'Evaluation of beta-2-microglobulin and neuron-specific enolase as prognostic factors in patients over 65 years of age with frailty syndrome hospitalized for acute coronary syndrome'.

BACKGROUND

The aim of the study is to assess the value of beta-2-microglobulin (B2M) and neuron-specific enolase (NSE) as prognostic factors in the population of patients over 65 years of age with frailty hospitalized due to acute coronary syndrome (ACS).

METHODS

Patients aged ≥65 years with ACS were included. Assessment of frailty was carried out using the FRAIL scale. The measurement of NSE and B2M was carried out three times during hospitalization: (1) at the time of admission, (2) on the second day of hospitalization, (3) on the seventh day of hospitalization, or the day of discharge if it was before the seventh day. The primary endpoint was all-cause mortality, and the secondary endpoint was unscheduled rehospitalization.

RESULTS

Of the 127 patients, frailty was identified in 39.3%. Multivariate analysis of variance showed significantly higher levels of NSE ( P  = 0.012) and B2M ( P  < 0.001) in patients with frailty compared to the nonfrail group and significant changes in marker levels during hospitalization - decreased NSE ( P  < 0.001) and increased B2M levels ( P  < 0.001). Elevated B2M-1 level was an independent marker of the occurrence of frailty [odds ratio (OR), 1.98 (1.09-4.00); P  = 0.044], and the optimal cutoff point for the diagnosis of frailty was 2.85 mg/l [area under the curve (AUC), 0.718 (0.632-0.795)] with sensitivity 52% and specificity 84.4% ( P  < 0.001).

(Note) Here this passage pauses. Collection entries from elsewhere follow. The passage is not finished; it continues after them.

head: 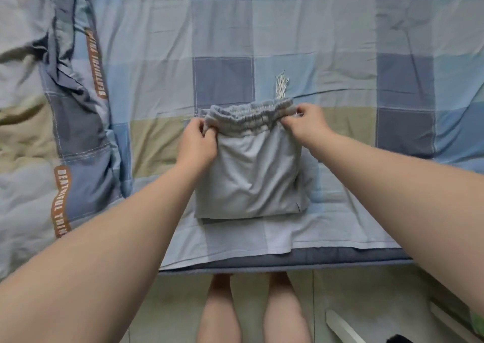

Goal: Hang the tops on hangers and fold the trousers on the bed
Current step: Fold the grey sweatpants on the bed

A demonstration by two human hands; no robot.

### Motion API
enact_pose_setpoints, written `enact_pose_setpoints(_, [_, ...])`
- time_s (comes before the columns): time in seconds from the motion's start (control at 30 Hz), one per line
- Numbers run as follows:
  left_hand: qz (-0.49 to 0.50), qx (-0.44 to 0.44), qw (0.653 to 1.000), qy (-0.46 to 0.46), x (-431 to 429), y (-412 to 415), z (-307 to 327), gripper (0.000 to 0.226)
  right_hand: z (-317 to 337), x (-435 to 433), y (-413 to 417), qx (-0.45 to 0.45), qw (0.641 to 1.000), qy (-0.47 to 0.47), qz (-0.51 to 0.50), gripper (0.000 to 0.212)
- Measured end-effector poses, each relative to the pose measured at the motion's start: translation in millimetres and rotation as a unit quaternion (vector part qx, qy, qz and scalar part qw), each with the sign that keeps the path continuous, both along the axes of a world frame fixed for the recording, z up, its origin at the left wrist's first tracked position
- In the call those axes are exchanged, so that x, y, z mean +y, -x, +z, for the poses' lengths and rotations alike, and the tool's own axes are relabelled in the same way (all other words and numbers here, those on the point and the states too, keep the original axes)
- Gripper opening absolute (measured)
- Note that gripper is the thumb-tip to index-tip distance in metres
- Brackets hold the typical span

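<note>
Head view, looking straight down over near edge of bed [327, 259]. Grey trousers [251, 180] folded into a compact squarish bundle, lying on checked sheet [327, 36] close to near edge, roughly centred between both forearms. Elasticated waistband [248, 119] at far end of bundle, gathered and raised slightly off the layers below. Left hand [197, 143] gripping left end of waistband, fingers curled over the fabric. Right hand [306, 124] pinching right end of waistband between thumb and curled fingers. White drawstring [281, 86] protruding past the waistband, ends resting on sheet just beyond it. Lower folded edge of bundle flat on sheet, one layer showing just beneath it. Rumpled quilt [78, 133] with brown lettered bands at left of bed, well apart from trousers. Pale tiled floor [366, 290] below bed edge, with bare legs [251, 314] of the person standing against it. White object [340, 324] at lower right on floor, kind not determinable.
</note>
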State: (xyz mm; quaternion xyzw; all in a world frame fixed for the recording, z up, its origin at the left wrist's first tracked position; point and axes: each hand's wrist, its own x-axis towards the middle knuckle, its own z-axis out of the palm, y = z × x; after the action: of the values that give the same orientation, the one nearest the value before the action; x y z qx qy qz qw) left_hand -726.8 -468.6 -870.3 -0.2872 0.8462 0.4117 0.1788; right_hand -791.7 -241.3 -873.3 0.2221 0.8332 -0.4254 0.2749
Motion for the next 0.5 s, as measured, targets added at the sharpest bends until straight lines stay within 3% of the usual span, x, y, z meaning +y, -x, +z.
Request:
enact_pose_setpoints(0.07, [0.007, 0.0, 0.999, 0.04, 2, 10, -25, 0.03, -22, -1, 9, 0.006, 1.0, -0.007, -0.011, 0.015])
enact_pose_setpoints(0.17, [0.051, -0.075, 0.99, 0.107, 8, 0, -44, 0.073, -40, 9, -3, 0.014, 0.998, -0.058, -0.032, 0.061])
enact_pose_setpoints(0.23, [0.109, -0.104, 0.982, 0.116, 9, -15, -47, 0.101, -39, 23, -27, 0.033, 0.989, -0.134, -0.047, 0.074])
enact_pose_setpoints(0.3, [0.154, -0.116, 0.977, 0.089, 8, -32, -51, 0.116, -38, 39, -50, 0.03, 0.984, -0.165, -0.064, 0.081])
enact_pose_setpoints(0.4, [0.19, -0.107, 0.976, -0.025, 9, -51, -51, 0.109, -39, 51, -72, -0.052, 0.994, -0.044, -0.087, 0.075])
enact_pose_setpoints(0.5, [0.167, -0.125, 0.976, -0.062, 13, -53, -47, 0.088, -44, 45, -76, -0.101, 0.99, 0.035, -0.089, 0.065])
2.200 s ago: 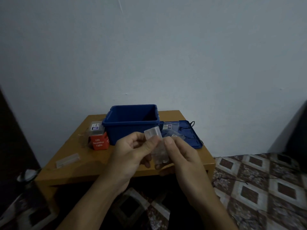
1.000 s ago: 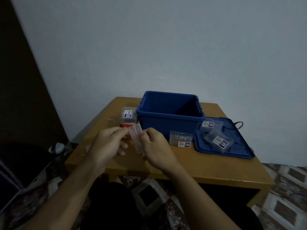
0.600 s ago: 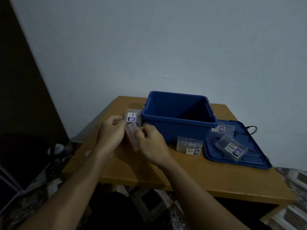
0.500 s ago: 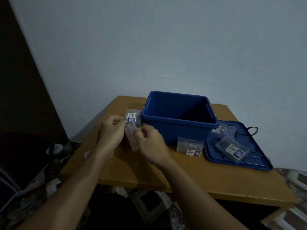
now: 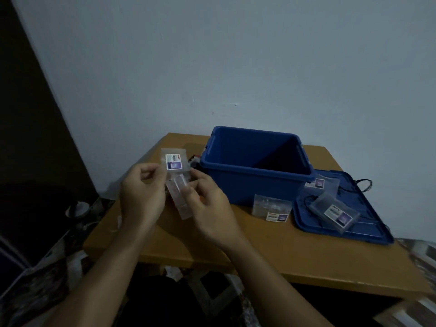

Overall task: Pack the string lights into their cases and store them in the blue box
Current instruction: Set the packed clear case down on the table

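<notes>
Left hand [image 5: 141, 197]: pinches the upper end of the case [image 5: 180, 199].
Right hand [image 5: 210, 204]: thumb and fingers grip the case's lower part.
Case position: between both hands, above the table [image 5: 283, 251]; box [image 5: 247, 185] just right of them.
Handling: probably light, thin, slick plastic; hold by edges, squeeze gently.

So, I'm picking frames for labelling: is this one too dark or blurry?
Head view: dim and bluish throughout; the held clear case looks slightly blurred; the inside of the blue box lies in shadow; the floor at far right is smeared.
</notes>
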`<move>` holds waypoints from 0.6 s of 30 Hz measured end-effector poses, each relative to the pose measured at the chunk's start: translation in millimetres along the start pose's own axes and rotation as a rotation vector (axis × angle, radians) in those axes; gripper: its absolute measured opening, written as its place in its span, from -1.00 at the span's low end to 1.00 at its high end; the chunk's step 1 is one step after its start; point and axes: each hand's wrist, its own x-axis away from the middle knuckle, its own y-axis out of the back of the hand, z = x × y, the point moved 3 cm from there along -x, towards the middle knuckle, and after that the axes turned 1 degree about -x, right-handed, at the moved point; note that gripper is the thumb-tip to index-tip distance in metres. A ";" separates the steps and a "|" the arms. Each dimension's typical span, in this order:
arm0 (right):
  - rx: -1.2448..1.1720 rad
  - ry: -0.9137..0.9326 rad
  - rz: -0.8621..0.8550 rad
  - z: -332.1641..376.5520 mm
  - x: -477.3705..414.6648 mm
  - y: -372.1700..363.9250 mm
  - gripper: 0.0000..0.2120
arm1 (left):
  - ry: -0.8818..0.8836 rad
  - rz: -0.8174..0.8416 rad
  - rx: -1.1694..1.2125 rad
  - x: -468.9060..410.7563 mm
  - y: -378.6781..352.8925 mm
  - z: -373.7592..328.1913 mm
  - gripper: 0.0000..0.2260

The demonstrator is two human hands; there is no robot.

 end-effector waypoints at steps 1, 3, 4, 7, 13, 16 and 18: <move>0.000 0.020 -0.004 0.5 2.8 1.2 -0.73 | 0.014 -0.020 0.040 2.7 2.6 0.3 -0.93; 0.016 0.078 -0.019 2.8 9.2 4.5 -0.73 | 0.045 -0.030 0.093 9.4 5.1 1.0 -0.92; 0.017 0.106 -0.025 4.1 12.9 6.0 -0.73 | 0.071 -0.024 0.112 13.8 5.3 1.9 -0.91; -0.012 0.162 -0.071 3.3 25.8 15.7 -0.74 | 0.209 0.024 0.195 31.2 -3.2 12.4 -0.89; 0.104 0.177 -0.114 -10.8 52.3 53.5 -0.77 | 0.339 0.183 0.238 72.4 -32.9 28.1 -0.86; 0.257 0.186 -0.110 -20.7 67.7 77.1 -0.77 | 0.344 0.281 0.201 83.9 -47.0 33.0 -0.96; 0.335 0.165 -0.081 -26.6 77.2 92.7 -0.83 | 0.336 0.334 0.145 86.0 -54.4 38.5 -0.95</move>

Elevated NSE-3 level was associated with all-cause mortality, and each 1 ng/ml increase in NSE-3 increased the risk of death by 1.07-fold [OR, 1.07 (1.03-1.10]). Meanwhile, elevated B2M-3 level was associated with unscheduled rehospitalization, and each 1 mg/l increase in B2M-3 increased the risk of unscheduled rehospitalization by 1.21-fold [OR, 1.21 (1.03-1.42)]. The Harrell's C-index for all-cause mortality was higher for NSE-3 [0.820 (95% confidence interval {CI}, 0.706-0.934)] compared to frailty assessed by the FRAIL scale [0.715 (95% CI, 0.580-0.850)], which means that additional NSE-3 assessment may improve the prediction of all-cause mortality. However, Uno's C-Statistic analysis showed that the difference was not statistically significant (Pr>chi-square 0.556). Harrell's C-index for unscheduled rehospitalization was higher for frailty assessed by the FRAIL scale compared to B2M-3.

CONCLUSION

Monitoring NSE and B2M marker levels in patients over 65 years of age with frailty and ACS does not provide additional benefits in terms of prognostic ability compared to tests assessing frailty. B2M, assessed upon hospital admission and monitoring NSE and B2M levels during hospitalization may be considered in the diagnosis of frailty and risk stratification in a group of patients for whom currently available frailty diagnostic tools cannot be used.